PROBLEM DETAILS> Repeat the data exactly. Pictures are not part of the copy.

=== Section Start ===

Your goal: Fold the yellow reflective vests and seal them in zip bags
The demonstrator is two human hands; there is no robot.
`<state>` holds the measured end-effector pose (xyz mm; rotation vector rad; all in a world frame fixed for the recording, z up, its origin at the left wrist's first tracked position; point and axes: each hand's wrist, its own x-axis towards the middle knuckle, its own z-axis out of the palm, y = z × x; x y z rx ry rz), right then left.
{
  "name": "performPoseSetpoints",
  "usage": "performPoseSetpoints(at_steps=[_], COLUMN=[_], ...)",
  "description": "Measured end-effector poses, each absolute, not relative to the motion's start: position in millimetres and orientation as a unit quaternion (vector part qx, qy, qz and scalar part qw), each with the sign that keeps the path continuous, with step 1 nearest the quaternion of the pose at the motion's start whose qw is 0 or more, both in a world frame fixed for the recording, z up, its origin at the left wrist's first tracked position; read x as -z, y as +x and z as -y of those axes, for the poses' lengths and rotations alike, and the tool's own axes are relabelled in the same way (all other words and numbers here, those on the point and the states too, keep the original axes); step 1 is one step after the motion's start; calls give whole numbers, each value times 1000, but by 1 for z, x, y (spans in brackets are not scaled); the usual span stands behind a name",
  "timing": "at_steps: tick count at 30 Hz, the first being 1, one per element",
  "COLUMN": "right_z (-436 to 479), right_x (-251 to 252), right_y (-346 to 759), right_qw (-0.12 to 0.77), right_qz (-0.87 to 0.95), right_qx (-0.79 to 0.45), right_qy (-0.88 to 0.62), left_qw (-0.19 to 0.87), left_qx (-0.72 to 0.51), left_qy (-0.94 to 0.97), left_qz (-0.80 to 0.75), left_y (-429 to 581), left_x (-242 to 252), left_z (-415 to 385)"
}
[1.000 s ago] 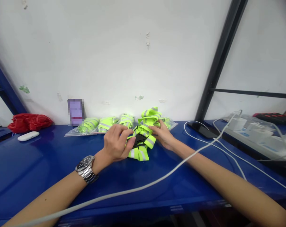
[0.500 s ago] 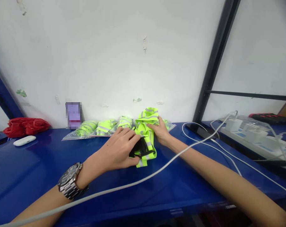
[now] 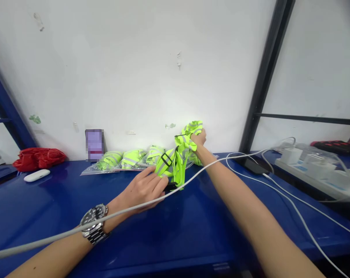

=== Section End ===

SOLUTION TO THIS EXERCISE>
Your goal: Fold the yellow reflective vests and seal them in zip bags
The demonstrator is two human hands; there is no robot.
`<state>` holds the measured end-effector pose (xyz mm; rotation vector rad; all in a world frame fixed for the recording, z up, its origin at the left wrist's first tracked position; point and axes: each hand's wrist, its own x-axis towards the middle knuckle, its own z-axis out of the palm, y = z × x; x y z rx ry rz), right then left.
{
  "name": "performPoseSetpoints",
  "usage": "performPoseSetpoints(at_steps=[_], COLUMN=[_], ...)",
  "description": "Measured end-effector poses, each absolute, not relative to the motion's start: position in millimetres and orientation as a unit quaternion (vector part qx, qy, qz and scalar part qw), each with the sign that keeps the path continuous, with step 1 nearest the quaternion of the pose at the motion's start whose qw is 0 or more, both in a world frame fixed for the recording, z up, its origin at the left wrist's first tracked position; read x as -z, y as +x and z as -y of those axes, for the poses' lengths and rotations alike, and the tool's own axes are relabelled in the same way (all other words and numbers here, those on the point and the states too, keep the original axes); step 1 is one step after the motion's start; calls give whole numbers, each value times 1000, but by 1 for z, x, y (spans in brackets are not scaled); the usual span stands behind a name",
  "timing": "at_steps: tick count at 30 Hz, the first being 1, one per element",
  "COLUMN": "right_z (-436 to 479), right_x (-251 to 252), right_y (-346 to 759), right_qw (-0.12 to 0.77), right_qz (-0.87 to 0.95), right_qx (-0.79 to 0.45), right_qy (-0.88 to 0.62), left_qw (-0.19 to 0.87), left_qx (-0.72 to 0.51), left_qy (-0.94 to 0.97), left_qz (-0.80 to 0.75), left_y (-429 to 581), left_x (-242 to 252), left_z (-415 to 385)"
}
[1.000 s ago] 
[0.500 s ago] 
[now] 

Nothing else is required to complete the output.